One thing which I had never noticed until recently was that this first ‘word’ from the Cross may well have been not a ‘one-off’ prayer. This is not clear in our English versions where “Then Jesus said” is the standard translation. But strictly speaking the Greek ‘imperfect’ tense (elegon) Luke uses should be translated: ‘Jesus was saying’. The tense suggests an ongoing action in the past, rather than a one off action. Jesus may have repeatedly prayed for forgiveness as each of the nails was being driven in. Is there a lesson here for us if we are to forgive others? Where pain and hurt are ongoing, sometimes we need to forgive and forgive and forgive. Forgiveness is often an ongoing process.
Notice too that here we have what William Willimon, an American Methodist preacher, calls ‘pre-emptive forgiveness’, for Jesus prays for forgiveness before the perpetrators of this crime acknowledge their wrongdoing. The unconditional nature of this love of Jesus displayed on the cross is truly amazing – and has implications for the way in which we love and we forgive.
At a time when I was struggling with this issue of forgiveness – I had been the victim of what I perceived had been a grave injustice – my father wrote me a long letter, which included the following reflections:
The heart of the Gospel is that Jesus endured ‘the contradiction of sinners’ (Hebs 12.3) and did not wait for hate to change to love, but continued in love while rejected and hate persisted.
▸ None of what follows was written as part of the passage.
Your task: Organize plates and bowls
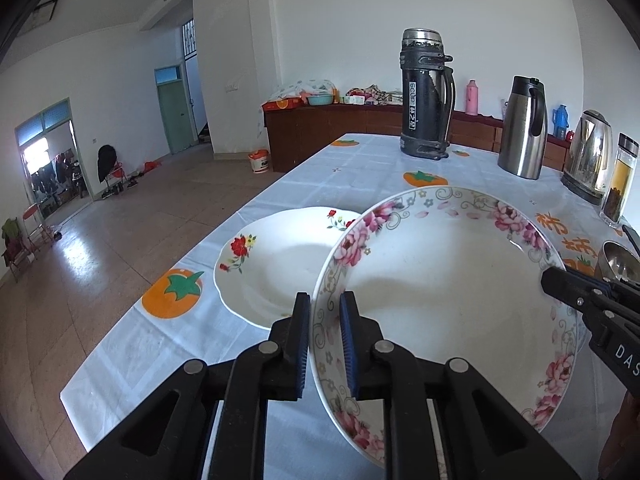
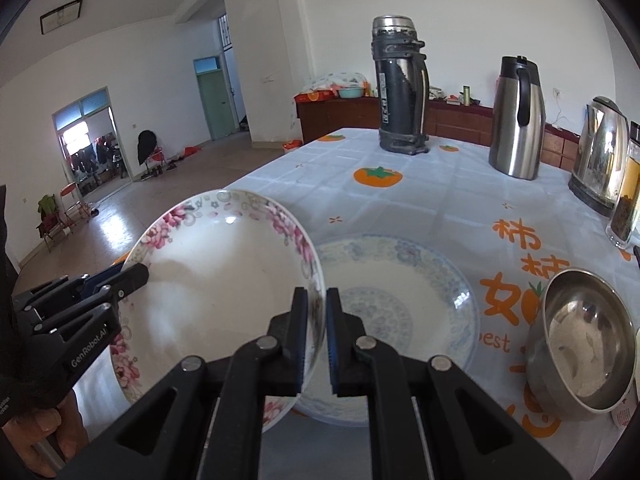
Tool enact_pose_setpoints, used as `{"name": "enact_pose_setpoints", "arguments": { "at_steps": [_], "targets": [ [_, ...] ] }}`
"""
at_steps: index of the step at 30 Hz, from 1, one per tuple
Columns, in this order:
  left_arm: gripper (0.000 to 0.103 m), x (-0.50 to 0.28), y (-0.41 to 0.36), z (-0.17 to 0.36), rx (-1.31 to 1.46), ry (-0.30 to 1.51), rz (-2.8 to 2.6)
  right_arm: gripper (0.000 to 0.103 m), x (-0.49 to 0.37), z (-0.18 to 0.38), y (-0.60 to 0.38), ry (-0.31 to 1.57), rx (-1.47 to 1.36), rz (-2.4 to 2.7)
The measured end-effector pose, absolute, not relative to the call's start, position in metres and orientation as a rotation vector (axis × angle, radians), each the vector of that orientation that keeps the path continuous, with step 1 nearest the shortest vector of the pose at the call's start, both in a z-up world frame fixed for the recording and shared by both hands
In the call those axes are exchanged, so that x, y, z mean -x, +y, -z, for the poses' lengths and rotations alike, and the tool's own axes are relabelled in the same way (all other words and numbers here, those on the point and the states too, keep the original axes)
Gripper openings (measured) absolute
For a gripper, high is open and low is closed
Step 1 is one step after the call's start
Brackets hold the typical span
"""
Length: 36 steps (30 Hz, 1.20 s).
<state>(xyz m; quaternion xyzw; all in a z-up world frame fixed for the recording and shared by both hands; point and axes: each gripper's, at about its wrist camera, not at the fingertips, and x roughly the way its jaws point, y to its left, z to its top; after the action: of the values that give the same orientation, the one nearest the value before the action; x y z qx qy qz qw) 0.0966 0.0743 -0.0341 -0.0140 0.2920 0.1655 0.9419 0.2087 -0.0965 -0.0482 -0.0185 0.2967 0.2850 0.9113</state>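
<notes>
While both claws, left claw [image 1: 325, 344] and right claw [image 2: 316, 340], pinch opposite rims, the pink-flowered plate [image 1: 448, 276] hangs tilted.

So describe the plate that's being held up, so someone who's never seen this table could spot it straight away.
On the table with the persimmon-print cloth, look at the near end, in front of the flasks. The pink-flowered plate is lifted and tilted, gripped at opposite rims by the left tool and right tool. Unlike its neighbours, its rim carries pink peonies.

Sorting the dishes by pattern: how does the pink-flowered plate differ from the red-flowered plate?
The pink-flowered plate has a dense ring of pink blooms and scrolls around its rim; the red-flowered plate carries only scattered red sprigs. The pink-flowered plate is tilted, gripped at opposite rims by the left gripper and right gripper; the red-flowered plate lies flat on the tablecloth. Both are white.
</notes>
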Motion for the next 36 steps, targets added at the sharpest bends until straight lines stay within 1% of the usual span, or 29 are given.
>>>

The prayer, ‘Father, forgive them…’ was prayed in the act of crucifixion – and persisted in the resurrection. ‘Beginning at Jerusalem’ (Luke 24.47), the place of rejection, was part of the missionary commission implying, ‘for I love them still, though guilty’. You have seen the memorial altar of Coventry in the old ruins of the original cathedral. When it was first erected the words were, ‘Father forgive them’. I saw them with my own eyes. The next time I went, the word ‘them’ was erased. This was clearly due to recognition that we are also sinners, for whom Christ died, and having been forgiven for our sins we are called to unconditional forgiveness. That is made possible by unconditional love. The Sermon on the Mount illustrates the principle before the world saw it in action. It’s extraordinarily presented in Luke 6.27-36 where the last sentence is instructive: whereas Matthew has it, ‘Be perfect as your heavenly Father is perfect’(Matt 5.48) – an impossible standard to attain, Luke has ‘Be merciful as…’ and that is chesed [a Hebrew word], grace to enemies and sinners, as God shows us all.
Certainly to know that grace demands repentance from the sinner, but the overwhelming fact that wins us sinners is to learn that God still loves us in our sin and rebellion, for the cross is a demonstration of the everlasting love and mercy of God. And that is what we are called to do.
One final thought. As I was meditating on this prayer of Jesus, I was struck by the way in which Jesus addressed God: ‘Father’, almost certainly ‘Abba Father’. It was out of the security of his relationship with God, that Jesus was able to pray for forgiveness. As Peter later commented: “When he was abused, he did not return abuse; when he suffered, he did not threaten; but he entrusted himself to the one who judges justly” (1 Peter 2.23).